Instructions for the task: Would you return, word for word, the lines of the data below from the line with "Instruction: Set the" through the line with "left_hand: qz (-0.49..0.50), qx", and no others?

Top of Task inputs

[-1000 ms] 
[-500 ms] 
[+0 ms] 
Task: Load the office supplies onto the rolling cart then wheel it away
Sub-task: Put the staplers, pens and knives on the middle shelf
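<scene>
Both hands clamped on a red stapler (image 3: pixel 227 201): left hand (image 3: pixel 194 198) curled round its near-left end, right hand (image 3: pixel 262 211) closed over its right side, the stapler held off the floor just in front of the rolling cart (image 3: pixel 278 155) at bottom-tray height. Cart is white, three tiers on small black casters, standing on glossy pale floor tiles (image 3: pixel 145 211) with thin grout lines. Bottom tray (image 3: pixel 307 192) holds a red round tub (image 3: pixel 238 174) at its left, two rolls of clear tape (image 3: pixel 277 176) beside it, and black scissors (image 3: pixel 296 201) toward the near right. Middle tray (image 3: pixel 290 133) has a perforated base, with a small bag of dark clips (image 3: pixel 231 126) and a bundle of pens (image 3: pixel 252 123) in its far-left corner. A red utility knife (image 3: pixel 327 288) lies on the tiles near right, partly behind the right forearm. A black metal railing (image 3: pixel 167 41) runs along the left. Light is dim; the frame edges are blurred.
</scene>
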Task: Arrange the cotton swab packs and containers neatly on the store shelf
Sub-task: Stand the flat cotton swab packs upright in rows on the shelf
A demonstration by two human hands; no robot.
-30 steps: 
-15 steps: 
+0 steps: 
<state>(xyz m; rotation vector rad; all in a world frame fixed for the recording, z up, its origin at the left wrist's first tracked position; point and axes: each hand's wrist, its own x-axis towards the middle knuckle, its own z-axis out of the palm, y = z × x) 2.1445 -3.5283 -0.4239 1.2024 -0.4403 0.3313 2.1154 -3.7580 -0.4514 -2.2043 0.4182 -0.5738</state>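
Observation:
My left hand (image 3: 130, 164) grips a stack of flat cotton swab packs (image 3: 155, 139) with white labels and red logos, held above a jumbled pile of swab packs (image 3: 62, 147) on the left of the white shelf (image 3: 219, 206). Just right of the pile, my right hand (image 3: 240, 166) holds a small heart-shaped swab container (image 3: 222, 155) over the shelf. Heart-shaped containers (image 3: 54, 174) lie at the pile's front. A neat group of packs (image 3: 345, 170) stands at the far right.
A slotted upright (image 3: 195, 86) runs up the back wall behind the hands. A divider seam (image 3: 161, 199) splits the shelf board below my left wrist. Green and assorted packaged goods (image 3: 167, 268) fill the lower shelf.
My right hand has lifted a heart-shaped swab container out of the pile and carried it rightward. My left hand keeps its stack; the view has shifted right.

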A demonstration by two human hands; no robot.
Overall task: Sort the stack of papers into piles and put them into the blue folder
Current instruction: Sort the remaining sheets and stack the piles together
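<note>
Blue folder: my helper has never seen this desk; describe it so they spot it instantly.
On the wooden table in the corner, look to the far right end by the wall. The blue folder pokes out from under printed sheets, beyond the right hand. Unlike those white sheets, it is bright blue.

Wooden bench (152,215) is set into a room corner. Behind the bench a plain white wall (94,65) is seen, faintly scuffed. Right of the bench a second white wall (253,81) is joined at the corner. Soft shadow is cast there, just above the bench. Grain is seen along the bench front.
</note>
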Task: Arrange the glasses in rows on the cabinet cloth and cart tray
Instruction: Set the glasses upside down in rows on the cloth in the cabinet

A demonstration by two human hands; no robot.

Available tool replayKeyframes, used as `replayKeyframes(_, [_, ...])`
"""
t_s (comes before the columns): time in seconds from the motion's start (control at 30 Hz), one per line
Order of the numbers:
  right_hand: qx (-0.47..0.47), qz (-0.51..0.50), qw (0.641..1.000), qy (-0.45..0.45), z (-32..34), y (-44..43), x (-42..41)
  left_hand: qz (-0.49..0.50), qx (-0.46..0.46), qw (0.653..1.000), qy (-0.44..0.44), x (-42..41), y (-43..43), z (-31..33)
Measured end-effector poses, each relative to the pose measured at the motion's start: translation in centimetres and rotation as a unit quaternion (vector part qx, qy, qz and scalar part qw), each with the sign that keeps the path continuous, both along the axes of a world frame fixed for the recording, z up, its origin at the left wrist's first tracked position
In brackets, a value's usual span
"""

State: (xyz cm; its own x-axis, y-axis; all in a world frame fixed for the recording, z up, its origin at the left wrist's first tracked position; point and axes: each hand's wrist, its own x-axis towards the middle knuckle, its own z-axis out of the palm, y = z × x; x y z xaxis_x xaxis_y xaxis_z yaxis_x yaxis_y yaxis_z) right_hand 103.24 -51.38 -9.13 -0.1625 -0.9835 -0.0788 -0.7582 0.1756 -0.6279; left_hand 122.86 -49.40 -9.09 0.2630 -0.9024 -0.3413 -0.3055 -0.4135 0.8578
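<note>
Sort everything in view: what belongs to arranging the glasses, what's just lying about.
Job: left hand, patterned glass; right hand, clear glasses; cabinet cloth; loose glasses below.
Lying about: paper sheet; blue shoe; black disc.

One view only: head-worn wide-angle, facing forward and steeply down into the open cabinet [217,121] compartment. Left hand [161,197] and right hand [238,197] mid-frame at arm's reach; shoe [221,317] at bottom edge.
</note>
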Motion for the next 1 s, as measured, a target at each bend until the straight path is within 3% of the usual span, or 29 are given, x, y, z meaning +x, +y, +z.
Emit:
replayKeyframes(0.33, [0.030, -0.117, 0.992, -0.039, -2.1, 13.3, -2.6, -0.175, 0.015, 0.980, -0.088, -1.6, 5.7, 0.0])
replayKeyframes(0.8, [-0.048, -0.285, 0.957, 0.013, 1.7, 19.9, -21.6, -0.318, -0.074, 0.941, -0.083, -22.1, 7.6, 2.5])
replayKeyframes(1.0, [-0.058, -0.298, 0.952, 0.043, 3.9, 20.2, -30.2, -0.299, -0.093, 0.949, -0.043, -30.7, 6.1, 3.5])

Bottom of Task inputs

Written answer:
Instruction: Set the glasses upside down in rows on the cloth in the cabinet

A demonstration by two human hands; no robot.

Available tool replayKeyframes, used as `replayKeyframes(_, [_, ...])`
"""
t_s (comes before the columns): time in seconds from the motion's start (control at 30 Hz), one per line
Order of the numbers:
  right_hand: qx (-0.47..0.47), qz (-0.51..0.50), qw (0.641..1.000), qy (-0.45..0.45), z (-32..34), y (-44..43), x (-42..41)
  left_hand: qz (-0.49..0.50), qx (-0.46..0.46), qw (0.653..1.000), qy (-0.44..0.44), x (-42..41), y (-43..43), z (-31..33)

The exercise has been finished.